◆ **What this task involves**
All of the lines below need to be copied exactly, apart from the pictures.

Top of Information shown

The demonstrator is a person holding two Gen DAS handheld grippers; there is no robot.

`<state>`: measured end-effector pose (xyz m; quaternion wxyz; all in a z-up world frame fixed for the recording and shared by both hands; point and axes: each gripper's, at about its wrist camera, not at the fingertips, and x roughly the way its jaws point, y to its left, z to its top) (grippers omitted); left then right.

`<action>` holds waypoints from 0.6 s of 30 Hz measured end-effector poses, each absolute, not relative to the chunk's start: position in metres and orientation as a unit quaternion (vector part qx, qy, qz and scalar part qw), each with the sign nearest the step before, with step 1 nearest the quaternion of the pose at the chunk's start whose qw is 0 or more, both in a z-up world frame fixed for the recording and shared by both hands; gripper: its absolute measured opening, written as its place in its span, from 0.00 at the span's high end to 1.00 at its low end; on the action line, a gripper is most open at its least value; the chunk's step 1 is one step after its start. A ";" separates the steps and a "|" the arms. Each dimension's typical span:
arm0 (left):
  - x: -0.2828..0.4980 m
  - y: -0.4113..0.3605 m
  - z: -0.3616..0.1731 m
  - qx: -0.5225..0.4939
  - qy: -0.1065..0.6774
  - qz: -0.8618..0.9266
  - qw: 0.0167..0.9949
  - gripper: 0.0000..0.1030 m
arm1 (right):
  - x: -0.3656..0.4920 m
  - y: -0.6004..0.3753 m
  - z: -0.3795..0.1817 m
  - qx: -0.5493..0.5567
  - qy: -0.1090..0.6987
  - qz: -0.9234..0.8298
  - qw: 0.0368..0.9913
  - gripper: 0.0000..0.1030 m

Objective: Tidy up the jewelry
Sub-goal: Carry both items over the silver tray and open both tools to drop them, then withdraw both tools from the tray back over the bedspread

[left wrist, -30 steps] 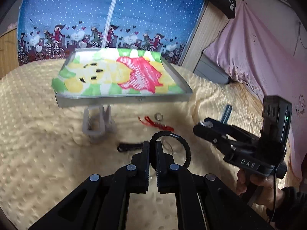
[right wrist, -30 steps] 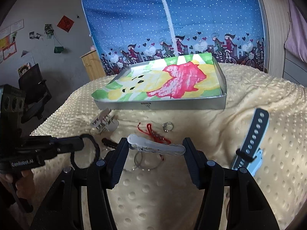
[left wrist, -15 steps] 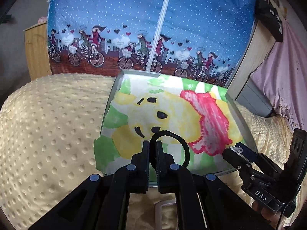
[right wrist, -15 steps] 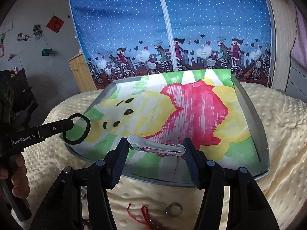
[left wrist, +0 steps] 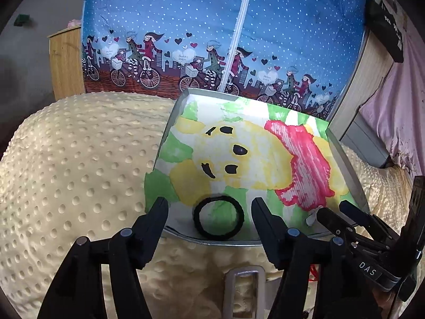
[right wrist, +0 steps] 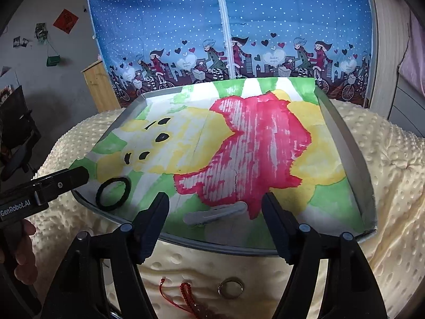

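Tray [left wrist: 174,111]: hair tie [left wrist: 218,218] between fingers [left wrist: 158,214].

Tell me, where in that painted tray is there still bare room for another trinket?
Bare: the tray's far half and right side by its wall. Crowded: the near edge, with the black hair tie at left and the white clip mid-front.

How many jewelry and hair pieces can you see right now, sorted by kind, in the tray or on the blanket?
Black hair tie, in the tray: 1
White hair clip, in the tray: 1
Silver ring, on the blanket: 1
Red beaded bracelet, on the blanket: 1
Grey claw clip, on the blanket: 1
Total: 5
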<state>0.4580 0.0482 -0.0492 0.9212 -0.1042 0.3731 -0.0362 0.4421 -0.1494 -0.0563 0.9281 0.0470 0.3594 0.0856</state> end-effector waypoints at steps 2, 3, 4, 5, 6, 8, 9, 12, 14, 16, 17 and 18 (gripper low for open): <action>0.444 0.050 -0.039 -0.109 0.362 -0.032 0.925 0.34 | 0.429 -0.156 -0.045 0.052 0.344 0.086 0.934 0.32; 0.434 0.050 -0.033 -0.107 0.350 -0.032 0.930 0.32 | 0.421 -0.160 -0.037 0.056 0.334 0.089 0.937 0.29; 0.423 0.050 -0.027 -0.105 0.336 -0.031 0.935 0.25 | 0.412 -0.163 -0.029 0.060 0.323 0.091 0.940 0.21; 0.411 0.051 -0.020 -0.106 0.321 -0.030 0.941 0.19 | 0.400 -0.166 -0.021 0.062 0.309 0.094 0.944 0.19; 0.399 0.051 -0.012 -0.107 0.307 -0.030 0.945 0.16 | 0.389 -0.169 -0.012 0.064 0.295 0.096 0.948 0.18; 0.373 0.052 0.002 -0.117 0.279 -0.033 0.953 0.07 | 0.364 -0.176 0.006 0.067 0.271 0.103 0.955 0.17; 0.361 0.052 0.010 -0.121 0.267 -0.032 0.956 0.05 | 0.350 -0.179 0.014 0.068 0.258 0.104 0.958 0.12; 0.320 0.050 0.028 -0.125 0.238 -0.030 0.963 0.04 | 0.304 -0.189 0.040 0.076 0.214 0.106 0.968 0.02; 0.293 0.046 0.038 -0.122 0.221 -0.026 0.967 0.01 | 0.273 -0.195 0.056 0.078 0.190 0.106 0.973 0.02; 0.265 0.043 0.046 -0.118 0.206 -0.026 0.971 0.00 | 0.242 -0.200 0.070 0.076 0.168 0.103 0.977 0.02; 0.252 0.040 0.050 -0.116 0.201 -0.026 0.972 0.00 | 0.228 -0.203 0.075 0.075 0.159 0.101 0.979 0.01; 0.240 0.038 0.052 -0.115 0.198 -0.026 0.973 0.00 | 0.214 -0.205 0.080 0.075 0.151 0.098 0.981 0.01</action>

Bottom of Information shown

◆ **Answer box**
The demonstrator is a person holding two Gen DAS handheld grippers; there is no robot.

`<state>`: measured end-effector pose (xyz m; quaternion wxyz; all in a z-up world frame fixed for the recording and shared by both hands; point and axes: each gripper's, at about its wrist camera, not at the fingertips, and x roughly the way its jaws point, y to its left, z to its top) (grippers omitted); left then right.

`<action>` holds waypoints from 0.6 s of 30 Hz measured end-effector poses, each absolute, not relative to the chunk's start: position in metres and orientation as a unit quaternion (vector part qx, qy, qz and scalar part qw), each with the sign nearest the step before, with step 1 nearest the quaternion of the pose at the chunk's start whose qw is 0 or more, both in a z-up world frame fixed for the recording and shared by both hands; gripper: its absolute measured opening, written as its place in its span, from 0.00 at the span's high end to 1.00 at its low end; on the action line, a gripper is most open at its least value; the chunk's step 1 is one step after its start. A ";" separates the steps and a "|" the arms. Each dimension's typical span:
arm0 (left):
  - x: -0.2828..0.4980 m
  - y: -0.4113..0.3605 m
  - z: -0.3616..0.1731 m
  - qx: -0.5225..0.4939
  - qy: -0.1065..0.6774
  - qz: -0.8618..0.9266
  - qw: 0.0167..0.9949
  - gripper: 0.0000..0.1030 m
arm1 (right):
  - x: -0.3656..0.4920 m
  - y: -0.6004..0.3753 m
  - z: -0.3795..0.1817 m
  - qx: -0.5493..0.5567
  - qy: -0.1090..0.6987
  - qz: -0.9234..0.8298
  - qw: 0.0368..0.9913
  - gripper: 0.0000..0.1030 m

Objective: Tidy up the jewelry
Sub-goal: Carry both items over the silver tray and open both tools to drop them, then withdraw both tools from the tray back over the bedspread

[left wrist, -30 steps] 
[right wrist, -30 steps] 
[left wrist, -15 steps] 
[right wrist, -15 steps] 
[left wrist, +0 steps] 
[right wrist, +0 steps] 

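Tray [left wrist: 174,111]: hair tie [left wrist: 218,218] between fingers [left wrist: 158,214].

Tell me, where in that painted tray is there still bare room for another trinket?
Bare: the tray's far half and right side by its wall. Crowded: the near edge, with the black hair tie at left and the white clip mid-front.

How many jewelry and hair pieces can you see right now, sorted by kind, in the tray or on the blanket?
Black hair tie, in the tray: 1
White hair clip, in the tray: 1
Silver ring, on the blanket: 1
Red beaded bracelet, on the blanket: 1
Grey claw clip, on the blanket: 1
Total: 5
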<state>0.4580 0.0482 -0.0492 0.9212 -0.1042 0.3731 -0.0362 0.4421 -0.1494 -0.0563 0.9281 0.0470 0.3594 0.0856</state> end-effector waypoints at steps 2, 3, 4, 5, 6, 8, 9, 12, 14, 16, 17 and 18 (gripper low for open): <action>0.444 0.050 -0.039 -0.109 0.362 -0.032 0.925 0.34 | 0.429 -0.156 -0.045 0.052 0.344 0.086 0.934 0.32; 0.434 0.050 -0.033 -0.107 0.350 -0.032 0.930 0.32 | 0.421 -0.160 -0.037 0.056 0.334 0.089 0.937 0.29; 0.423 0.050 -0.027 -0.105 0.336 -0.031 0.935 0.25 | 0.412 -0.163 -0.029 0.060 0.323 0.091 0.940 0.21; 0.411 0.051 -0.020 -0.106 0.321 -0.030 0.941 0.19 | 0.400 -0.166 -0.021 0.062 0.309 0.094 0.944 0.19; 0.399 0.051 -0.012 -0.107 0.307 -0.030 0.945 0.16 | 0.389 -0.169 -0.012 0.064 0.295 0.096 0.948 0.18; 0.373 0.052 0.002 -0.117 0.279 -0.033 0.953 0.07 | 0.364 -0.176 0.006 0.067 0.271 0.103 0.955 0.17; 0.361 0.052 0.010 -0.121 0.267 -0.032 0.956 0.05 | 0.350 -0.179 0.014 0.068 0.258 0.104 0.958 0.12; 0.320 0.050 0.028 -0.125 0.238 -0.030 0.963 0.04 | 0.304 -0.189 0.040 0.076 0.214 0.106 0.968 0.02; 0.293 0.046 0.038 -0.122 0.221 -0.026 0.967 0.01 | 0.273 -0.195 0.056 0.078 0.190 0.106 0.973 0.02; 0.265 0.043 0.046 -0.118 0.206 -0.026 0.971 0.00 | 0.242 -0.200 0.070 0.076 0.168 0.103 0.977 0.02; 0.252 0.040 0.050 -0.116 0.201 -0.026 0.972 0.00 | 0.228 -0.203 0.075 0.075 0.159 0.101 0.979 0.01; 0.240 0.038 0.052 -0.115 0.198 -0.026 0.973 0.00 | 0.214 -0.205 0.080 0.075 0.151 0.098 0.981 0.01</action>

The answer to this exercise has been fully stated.